Building trust is an evolving process of communication and action. The pathway to building trust begins with shared understanding, hearing the other party’s perspective. The next step is for the parties to accept the legitimacy and value of other perspectives, despite potential disagreement. The third and final step, shared understanding, is achieved through joint action with shared responsibility and accountability.

The Community-Company Assessment

Priorities

The CCA supplements typical assessment processes with inductive data gathering. This ensures that community and company priorities are determined by the two parties and not by the consultant.

Qualitative Data Analysis

A special capacity of BCS teams is the systematic collection, organization and analysis of large amounts of qualitative data gathered through the inductive interview process. Team members are typically also familiar with standard quantitative techniques.

Facilitation

Regardless of their technical areas of expertise, every BCS team member has facilitation skills. These enable listening and creating environments where individuals and groups may express their points of view without fear or retribution.

Data Validation

For every assessment or study, for any data gathering (qualitative or quantitative), BCS facilitates a series of public meetings to feed back the summary of our findings to the people who provided the data.

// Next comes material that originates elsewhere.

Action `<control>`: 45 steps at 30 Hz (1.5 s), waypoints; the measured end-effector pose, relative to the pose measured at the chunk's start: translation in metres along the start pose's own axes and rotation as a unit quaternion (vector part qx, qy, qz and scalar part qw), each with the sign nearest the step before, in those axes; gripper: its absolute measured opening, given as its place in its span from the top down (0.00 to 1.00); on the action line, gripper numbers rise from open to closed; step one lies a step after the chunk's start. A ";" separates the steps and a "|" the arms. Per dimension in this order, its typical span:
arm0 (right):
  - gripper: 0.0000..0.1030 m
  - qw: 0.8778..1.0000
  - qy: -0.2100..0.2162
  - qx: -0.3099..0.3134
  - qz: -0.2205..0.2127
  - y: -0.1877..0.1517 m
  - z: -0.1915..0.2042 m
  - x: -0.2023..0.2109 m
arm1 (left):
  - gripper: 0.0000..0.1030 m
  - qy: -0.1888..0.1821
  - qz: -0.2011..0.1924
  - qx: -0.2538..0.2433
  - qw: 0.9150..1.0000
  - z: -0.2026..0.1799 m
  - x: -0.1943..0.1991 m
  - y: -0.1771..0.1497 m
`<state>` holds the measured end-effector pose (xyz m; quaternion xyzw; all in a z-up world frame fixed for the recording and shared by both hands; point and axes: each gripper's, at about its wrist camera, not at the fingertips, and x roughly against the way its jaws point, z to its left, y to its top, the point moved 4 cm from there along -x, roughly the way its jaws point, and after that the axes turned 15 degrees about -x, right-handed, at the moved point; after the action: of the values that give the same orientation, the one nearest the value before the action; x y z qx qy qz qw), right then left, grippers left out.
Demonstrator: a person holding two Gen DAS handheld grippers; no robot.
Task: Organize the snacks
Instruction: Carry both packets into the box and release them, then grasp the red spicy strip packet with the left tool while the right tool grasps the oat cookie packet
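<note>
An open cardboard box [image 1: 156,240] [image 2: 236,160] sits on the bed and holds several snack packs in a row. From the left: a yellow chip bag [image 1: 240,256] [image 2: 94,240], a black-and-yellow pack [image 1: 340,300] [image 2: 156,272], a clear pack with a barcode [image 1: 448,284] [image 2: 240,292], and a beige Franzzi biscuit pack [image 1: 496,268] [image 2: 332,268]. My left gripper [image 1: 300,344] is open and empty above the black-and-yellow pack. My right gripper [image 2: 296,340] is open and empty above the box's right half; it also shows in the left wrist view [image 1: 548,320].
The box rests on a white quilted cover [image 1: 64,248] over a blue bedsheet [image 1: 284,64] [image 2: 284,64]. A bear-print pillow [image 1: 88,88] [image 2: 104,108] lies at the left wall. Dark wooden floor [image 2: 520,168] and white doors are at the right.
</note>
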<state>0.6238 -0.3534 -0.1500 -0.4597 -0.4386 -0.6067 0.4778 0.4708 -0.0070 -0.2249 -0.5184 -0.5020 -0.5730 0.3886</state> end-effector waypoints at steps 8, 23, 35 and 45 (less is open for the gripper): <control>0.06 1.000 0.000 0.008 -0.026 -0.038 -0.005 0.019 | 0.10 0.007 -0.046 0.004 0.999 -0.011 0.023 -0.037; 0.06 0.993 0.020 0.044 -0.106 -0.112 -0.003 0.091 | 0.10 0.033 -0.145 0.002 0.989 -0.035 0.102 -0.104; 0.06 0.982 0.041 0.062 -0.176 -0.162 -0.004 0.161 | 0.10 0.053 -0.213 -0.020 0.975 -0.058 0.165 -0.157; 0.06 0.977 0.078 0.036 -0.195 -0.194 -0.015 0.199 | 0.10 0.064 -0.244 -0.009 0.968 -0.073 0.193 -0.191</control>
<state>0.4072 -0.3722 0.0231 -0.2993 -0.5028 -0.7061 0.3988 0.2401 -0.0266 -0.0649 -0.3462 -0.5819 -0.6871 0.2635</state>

We ask them if the data look right and seek their interpretation before leaving the field.

Rapid Assessment Techniques

BCS also uses a variety of rapid assessment techniques drawn from the traditions of participatory development.

Action-oriented

The CCA process concludes with formal, mutually agreed actions and accountabilities. These are monitored through activity-specific reviews as well as the more strategic level of trust-building through the Spectrum of Engagement.

Monitoring Relationships

The Spectrum of Engagement

The Spectrum of Community-Company Engagement is the framework for goal setting and monitoring progress toward building trustful and mutually beneficial relationships. Communities and companies use the Spectrum to track changing perceptions of their relationship.